I implemented with the Legal Operating System. The Legal Operating system is a system I put in place to help clients and then also to just give away to the public so business owners can help avoid problems in their company.

Here is how it works. First, it is a checklist of legal issues that you can use to spot potential problems or legal needs before they become a problem or an expense or a distraction. So it is a checklist that you go through from time to time.

Setting a Routine Review

And then second, you set a routine where you will come back and make sure you are staying on top of this.

Training for Spotting Legal Issues

Third, there is training available. Now, I think the training is best for the founder or the visionary, but often the founders say, “Hey, I don’t have time. I don’t really wanna sit there for three hours of training. I will delegate that to my staff.” And often that works as long as a COO or a chief of operations or office manager is thinking through that list and takes the time to understand how do you spot legal issues like a lawyer would. These issues are not everything they train in law school. That would take three years. What they are are the issues that I have seen time and time again that are presented by my new clients, and I realize, “Hey, this could be prevented.”

What You Can Do Now

So what can you do about this? Take the time to get the checklist to identify these issues in advance, and then either delegate to your team or take the time yourself to educate yourself on how do I spot these issues. The checklist helps, but instead of just having a checklist, which might require some knowledge of the law, I have free training. And with that training, you will now better understand all of the I items on the checklist so you can preventatively spot those issues and then ask your attorney about them.

The Impact of Preventative Legal Planning

In my experience, clients can reduce their legal fees by about 90%. That means 10% of the problems you can’t eliminate altogether, but 90% you can with some preventative planning and getting your attorney involved ahead of time rather than cleaning up a mess later.

Why Planning Costs Less Than Problems

Litigation and legal disputes and audits, those are far more expensive than the time spent ahead of time working with your attorney to have a solid contract, protect your intellectual property, make sure your tax planning and elections are in order.

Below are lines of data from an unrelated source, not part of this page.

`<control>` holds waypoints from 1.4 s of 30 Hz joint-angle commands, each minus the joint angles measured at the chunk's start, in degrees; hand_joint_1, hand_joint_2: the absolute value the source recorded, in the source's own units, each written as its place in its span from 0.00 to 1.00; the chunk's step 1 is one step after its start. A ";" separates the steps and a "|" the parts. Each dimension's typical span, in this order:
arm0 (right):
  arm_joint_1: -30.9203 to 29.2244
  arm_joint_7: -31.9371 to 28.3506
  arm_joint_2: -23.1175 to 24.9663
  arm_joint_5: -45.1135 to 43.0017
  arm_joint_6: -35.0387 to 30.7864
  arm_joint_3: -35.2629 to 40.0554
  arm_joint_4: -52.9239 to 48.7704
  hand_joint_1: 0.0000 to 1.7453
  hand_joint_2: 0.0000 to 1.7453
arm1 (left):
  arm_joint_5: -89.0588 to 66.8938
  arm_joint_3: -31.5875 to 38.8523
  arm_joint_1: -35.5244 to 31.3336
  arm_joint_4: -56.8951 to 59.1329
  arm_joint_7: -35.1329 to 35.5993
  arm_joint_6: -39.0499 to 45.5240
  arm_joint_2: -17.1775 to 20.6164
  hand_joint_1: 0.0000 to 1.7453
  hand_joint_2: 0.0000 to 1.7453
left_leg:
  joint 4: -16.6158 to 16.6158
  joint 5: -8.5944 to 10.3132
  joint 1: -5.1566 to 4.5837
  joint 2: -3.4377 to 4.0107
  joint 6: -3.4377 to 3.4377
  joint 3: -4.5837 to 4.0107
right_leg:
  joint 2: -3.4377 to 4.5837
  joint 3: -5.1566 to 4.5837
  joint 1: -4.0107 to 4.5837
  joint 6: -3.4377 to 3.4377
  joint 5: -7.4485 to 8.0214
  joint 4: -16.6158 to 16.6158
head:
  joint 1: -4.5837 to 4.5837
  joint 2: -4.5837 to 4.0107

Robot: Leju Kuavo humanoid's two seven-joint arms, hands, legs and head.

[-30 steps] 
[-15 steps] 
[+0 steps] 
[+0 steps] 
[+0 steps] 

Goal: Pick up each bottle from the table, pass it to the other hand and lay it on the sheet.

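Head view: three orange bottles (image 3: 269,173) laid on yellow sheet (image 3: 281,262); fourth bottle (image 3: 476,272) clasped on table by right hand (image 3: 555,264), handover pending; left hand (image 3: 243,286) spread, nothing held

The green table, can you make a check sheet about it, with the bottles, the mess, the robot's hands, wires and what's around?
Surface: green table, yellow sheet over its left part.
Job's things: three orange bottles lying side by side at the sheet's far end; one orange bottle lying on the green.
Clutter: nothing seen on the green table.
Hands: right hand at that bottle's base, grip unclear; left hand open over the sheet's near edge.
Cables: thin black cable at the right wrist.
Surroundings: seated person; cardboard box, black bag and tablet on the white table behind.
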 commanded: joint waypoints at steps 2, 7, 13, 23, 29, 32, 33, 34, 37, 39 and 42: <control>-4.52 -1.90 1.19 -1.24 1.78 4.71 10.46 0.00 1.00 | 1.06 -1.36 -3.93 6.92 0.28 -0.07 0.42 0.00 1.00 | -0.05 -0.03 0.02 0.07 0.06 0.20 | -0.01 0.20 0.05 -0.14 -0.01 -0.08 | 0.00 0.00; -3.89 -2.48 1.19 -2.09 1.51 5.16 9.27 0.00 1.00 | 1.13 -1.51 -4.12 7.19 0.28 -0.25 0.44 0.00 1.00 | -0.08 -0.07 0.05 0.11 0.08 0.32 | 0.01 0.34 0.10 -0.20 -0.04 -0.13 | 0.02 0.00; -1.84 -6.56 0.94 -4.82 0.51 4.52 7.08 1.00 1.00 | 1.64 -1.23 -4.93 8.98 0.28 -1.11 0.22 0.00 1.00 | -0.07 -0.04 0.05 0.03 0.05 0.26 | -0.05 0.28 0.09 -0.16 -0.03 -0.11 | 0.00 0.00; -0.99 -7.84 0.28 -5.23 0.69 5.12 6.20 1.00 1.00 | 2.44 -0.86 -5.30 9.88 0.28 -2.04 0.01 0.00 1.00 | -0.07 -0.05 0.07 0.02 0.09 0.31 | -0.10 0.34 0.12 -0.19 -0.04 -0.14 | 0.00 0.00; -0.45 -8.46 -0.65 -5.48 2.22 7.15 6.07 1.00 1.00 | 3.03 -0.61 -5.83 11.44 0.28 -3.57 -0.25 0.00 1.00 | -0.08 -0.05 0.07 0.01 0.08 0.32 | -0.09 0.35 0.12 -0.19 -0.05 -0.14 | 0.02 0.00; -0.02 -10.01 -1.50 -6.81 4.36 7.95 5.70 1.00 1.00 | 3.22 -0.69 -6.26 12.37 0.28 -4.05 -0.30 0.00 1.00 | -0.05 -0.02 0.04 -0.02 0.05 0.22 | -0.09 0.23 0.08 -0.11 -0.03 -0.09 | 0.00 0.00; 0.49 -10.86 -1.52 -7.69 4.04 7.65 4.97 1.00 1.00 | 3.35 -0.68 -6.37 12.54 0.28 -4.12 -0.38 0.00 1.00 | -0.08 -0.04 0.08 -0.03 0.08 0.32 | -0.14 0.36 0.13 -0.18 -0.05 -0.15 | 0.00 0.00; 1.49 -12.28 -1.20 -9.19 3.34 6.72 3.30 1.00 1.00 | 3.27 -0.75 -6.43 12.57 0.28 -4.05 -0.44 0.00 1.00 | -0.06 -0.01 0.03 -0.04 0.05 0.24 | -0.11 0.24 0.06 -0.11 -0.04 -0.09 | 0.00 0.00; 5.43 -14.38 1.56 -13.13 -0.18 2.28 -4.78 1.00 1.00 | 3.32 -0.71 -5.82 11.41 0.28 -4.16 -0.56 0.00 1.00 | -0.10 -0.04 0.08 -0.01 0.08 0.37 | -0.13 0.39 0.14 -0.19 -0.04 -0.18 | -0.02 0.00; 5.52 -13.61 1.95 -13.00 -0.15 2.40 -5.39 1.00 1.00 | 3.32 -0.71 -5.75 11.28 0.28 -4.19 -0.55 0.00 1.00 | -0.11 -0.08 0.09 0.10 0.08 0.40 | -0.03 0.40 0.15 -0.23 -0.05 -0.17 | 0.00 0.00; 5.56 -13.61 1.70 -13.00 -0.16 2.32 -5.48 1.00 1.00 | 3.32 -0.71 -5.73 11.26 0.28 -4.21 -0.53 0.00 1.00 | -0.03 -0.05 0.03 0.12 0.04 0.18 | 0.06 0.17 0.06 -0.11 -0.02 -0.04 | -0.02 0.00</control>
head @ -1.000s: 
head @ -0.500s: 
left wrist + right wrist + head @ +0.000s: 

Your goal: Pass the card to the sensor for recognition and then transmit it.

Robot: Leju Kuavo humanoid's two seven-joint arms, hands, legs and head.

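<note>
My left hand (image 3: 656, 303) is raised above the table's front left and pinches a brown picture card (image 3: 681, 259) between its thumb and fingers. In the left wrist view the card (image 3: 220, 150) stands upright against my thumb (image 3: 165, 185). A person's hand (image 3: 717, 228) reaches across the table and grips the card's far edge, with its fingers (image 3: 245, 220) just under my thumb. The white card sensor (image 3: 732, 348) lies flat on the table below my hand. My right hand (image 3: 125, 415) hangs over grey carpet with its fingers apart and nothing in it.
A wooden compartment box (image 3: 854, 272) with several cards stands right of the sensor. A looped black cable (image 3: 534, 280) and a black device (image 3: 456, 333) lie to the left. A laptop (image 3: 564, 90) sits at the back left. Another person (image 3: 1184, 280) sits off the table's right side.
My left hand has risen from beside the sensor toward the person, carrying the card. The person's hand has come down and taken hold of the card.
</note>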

Final Encouragement to Business Owners

So please go check out that checklist and the training. It is all free. We are not withholding it from anyone because my hope is that you and your attorney can work together to make a better company. A better company for you. It is more profitable. It also is less legal fees, less legal problems that distract your team so your team can focus on what is most important, your company’s vision and your company’s goals.